**What needs to be done:** Your output should be one number, which is how many lines in the material contain "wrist".

**Data provided:**
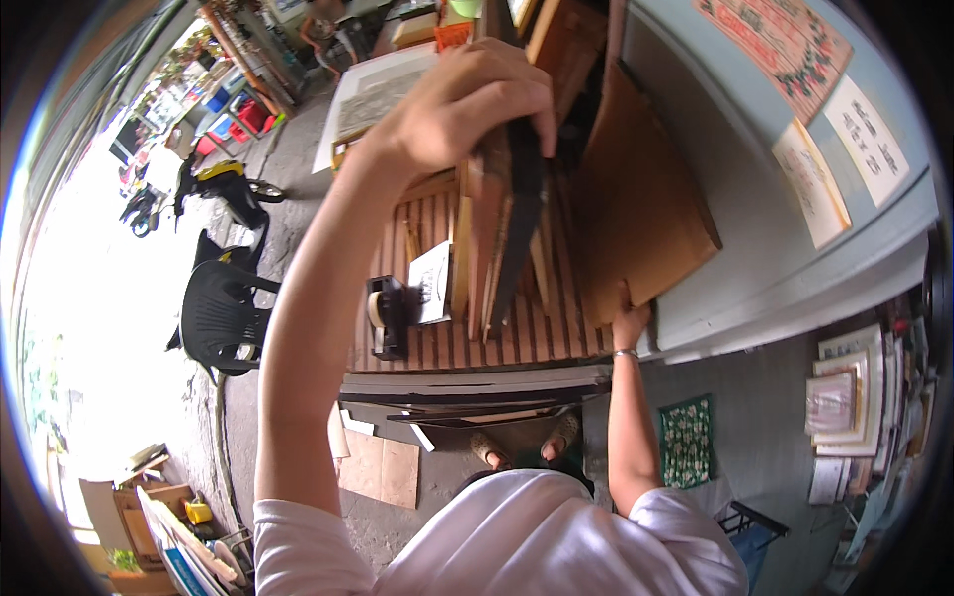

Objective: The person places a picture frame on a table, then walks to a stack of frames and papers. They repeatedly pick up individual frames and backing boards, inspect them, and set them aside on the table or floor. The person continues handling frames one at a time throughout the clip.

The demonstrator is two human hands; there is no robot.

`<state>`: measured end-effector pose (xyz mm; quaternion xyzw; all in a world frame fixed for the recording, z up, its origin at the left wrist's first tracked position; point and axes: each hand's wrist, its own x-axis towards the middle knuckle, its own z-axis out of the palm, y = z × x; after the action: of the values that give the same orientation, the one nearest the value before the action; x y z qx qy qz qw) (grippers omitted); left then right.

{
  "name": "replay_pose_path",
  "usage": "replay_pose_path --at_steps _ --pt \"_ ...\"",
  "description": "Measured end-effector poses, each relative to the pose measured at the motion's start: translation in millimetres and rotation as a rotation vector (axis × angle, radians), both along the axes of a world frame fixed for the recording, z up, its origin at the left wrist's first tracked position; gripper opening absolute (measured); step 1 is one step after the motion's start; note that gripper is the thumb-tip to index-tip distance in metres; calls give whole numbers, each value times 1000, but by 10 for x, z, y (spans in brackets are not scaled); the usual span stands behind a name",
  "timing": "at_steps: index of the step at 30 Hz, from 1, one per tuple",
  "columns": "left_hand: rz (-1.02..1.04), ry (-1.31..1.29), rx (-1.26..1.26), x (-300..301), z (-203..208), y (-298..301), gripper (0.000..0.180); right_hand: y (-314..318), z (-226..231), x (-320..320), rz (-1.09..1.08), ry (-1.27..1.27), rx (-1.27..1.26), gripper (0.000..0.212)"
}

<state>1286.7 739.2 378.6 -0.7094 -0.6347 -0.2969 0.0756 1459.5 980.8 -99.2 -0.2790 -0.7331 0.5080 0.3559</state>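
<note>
My left hand (475, 107) reaches high over a row of flat wooden frames standing on edge, its fingers curled over the top of a dark-edged frame (524, 194). That frame looks slightly blurred. Pale wooden frames (481, 238) stand upright just left of it. Lower right, my right hand (628, 323) pinches the near edge of a large brown cardboard sheet (646, 199), which leans against the grey wall. Under the frames is a slatted wooden table top (437, 348). On it, left of the frames, are a black tape dispenser (388, 316) and a white card (431, 283).
Grey wall (715, 149) with posted signs rises on the right. Stacked frames (845, 397) stand far right. Cardboard pieces (383, 467) lie on the floor by my feet. A black plastic chair (224, 313) and a motorbike (224, 184) are at left; a person (320, 35) is far off.
</note>
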Motion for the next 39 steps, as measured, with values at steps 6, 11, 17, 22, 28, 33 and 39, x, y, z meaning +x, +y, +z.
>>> replay_pose_path --at_steps 6,11,17,22,28,33,39 --pt "-46 -7 39 -17 -15 56 48 -31 -12 38 -8 -116 105 37" --pt "-25 -28 -35 -14 -8 66 51 -123 -84 20 -47 -59 32 38" --pt "-115 19 -38 -28 22 137 46 -131 -286 4 -134 -96 37 42" --pt "-89 171 28 -77 -20 116 43 -907 63 369 -233 -86 172 61" --pt "-97 230 40 -99 -54 150 41 -1193 940 -142 272 -313 408 63" --pt "-71 64 -23 -33 -6 152 46 -1097 1054 -442 373 -420 486 59" --pt "-26 47 -64 -23 23 89 53 -908 789 -515 170 -359 311 40"
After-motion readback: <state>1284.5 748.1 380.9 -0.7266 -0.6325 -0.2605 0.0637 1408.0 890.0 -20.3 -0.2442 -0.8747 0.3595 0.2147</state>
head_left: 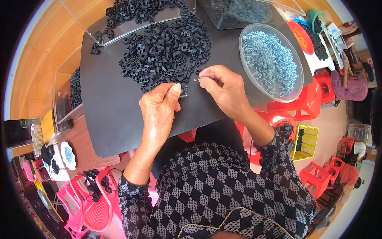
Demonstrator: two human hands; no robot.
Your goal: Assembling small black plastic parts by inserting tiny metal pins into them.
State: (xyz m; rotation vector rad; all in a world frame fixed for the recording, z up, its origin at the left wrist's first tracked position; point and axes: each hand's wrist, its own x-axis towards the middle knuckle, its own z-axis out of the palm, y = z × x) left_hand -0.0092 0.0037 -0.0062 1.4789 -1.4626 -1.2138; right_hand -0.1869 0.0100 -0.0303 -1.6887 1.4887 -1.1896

**Completed exercise:** 3